Shareholder protection: Which one do you need?


Investing in shareholder protection insurance can ensure your business has the funds available to buy back any shares that leave the company in the event a shareholder dies or becomes too ill to continue in the business.

Without shareholder protection insurance in place, there is no guarantee those funds will be available, even if there is a shareholders agreement in place stating that shares must be sold back to the business in the event of a death.

But how you set up your shareholder protection will depend on your individual business and not every option is right for every business.

In this guide we’ll go through the types of shareholder protection insurance you can use to ensure your business is prepared for any eventuality.

1. Life of another policy

With life of another policies, each shareholder owns an insurance policy but the policy covers another one of the shareholders.

For example shareholder A has a policy on shareholder B and vice versa.

In the event of a death, the deceased’s policy pays out to the remaining shareholder or shareholders.

While this type of shareholder protection can be used for any business with shareholders, it’s usually only used for businesses with two shareholders.

This is because under this type of insurance the reallocation of outgoing shares to those remaining shareholders can become quite complex the more people that are involved.

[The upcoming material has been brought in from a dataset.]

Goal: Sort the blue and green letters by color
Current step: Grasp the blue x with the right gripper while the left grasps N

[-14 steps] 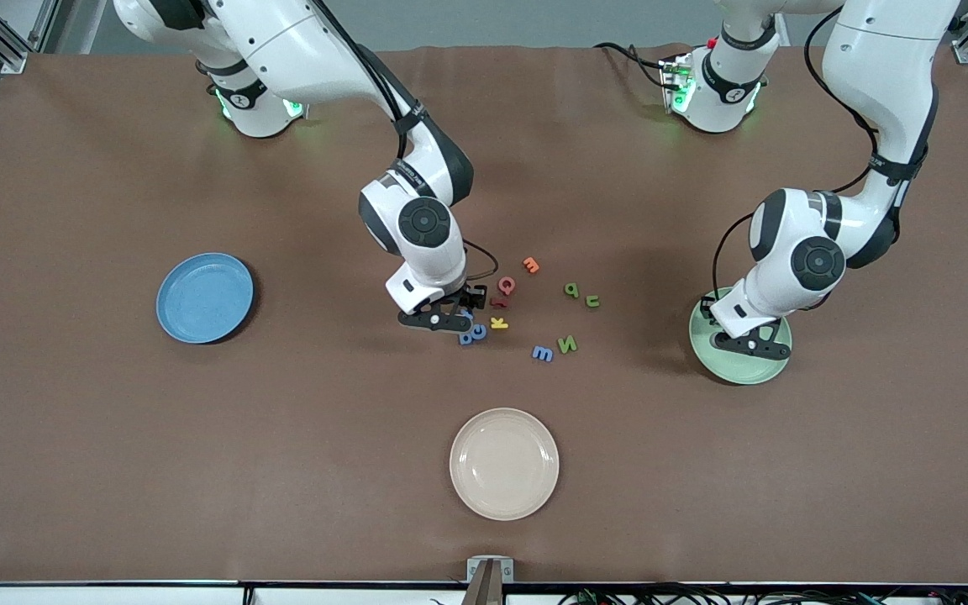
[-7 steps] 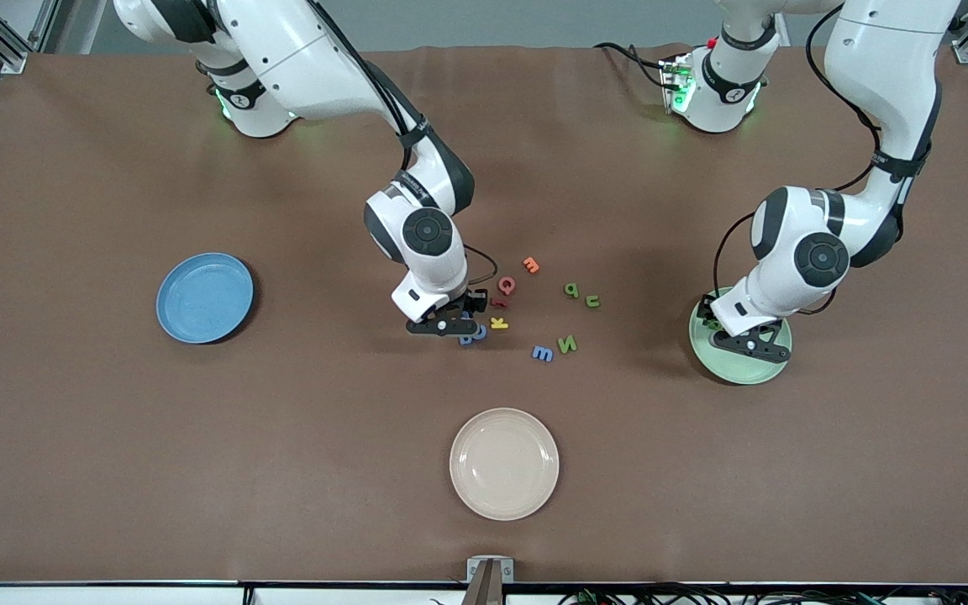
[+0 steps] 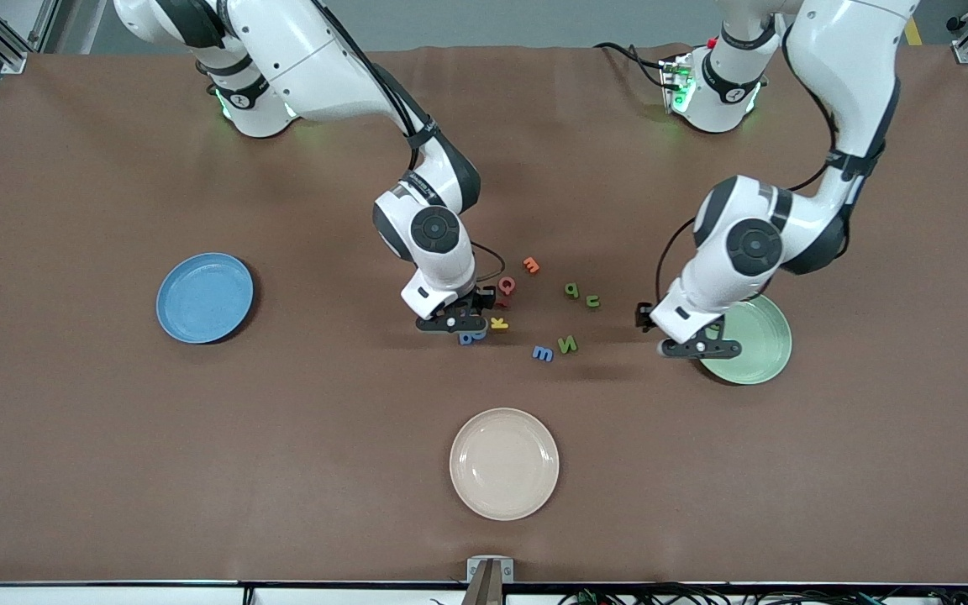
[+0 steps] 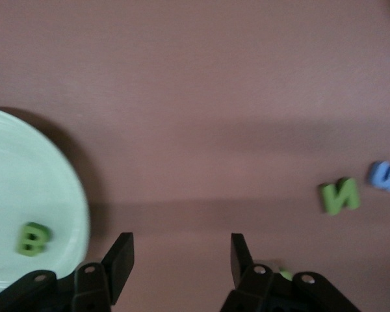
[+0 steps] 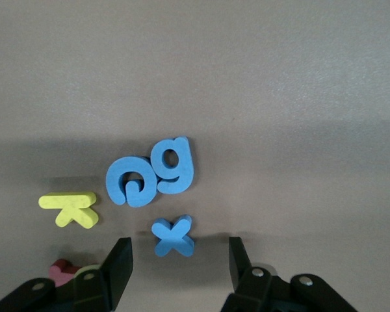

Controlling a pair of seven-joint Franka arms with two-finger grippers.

Also, unlike some other types of shareholder protection insurance, because individual shareholders pay the premiums on the policy themselves out of their taxed income, life of another policies can’t be used for any tax advantages.

2. Own life insurance

An own life policy is similar to a life of another policy in that each shareholder owns and pays into an individual insurance policy.

However, with an own life policy, the shareholder who owns the policy is also the named person on the policy, and they’ll name the other shareholders as the recipients of any payouts.

The other shareholders will then use the pay out to purchase shares from the deceased shareholder’s estate.

3. Business owned shareholder protection

In this scenario the shareholder protection will be bought, owned and paid for by the business – rather than the individual shareholders each owning their own or separate policies.

With a business owned policy, the policy premiums will be paid for through the business. The business will also receive any payouts that are made following a death or illness, with the proceeds going towards buying back any outgoing shares.

Having a business owned insurance policy can have some other financial benefits too.

For example the premiums can be classed as an allowable expense on the annual tax return, so it can be a more efficient way of getting shareholder protection.

But, the premiums will be treated as a benefit in kind, so the shareholders will pay income tax on the premiums.

Putting your shareholder protection insurance in a business trust

If you choose to take out shareholder protection insurance, it’s recommended that you place the insurance into a business trust – regardless of whether the policies are business owned or owned by the individuals.

Writing shareholder protection into a business trust can make any payouts more tax efficient, especially when it comes to inheritance tax.

Under the rules of the trust, the individual shareholders will be named as the recipients of the payouts and will receive equal sums to fund the purchase of any outgoing shares.

However, while writing shareholder protection insurance into a trust can make the payout more tax efficient, the individual premium payments are paid for using taxed income so don’t offer any tax advantages.

Protecting your business with the right type of shareholder protection

Ensuring your business is protected in the tragic event that a shareholder dies is an essential part of your continuity planning.

The type of business you have could determine the right type of protection insurance you invest in.

The best thing to do is talk to a professional insurance broker who can advise you on the best course of action for your business.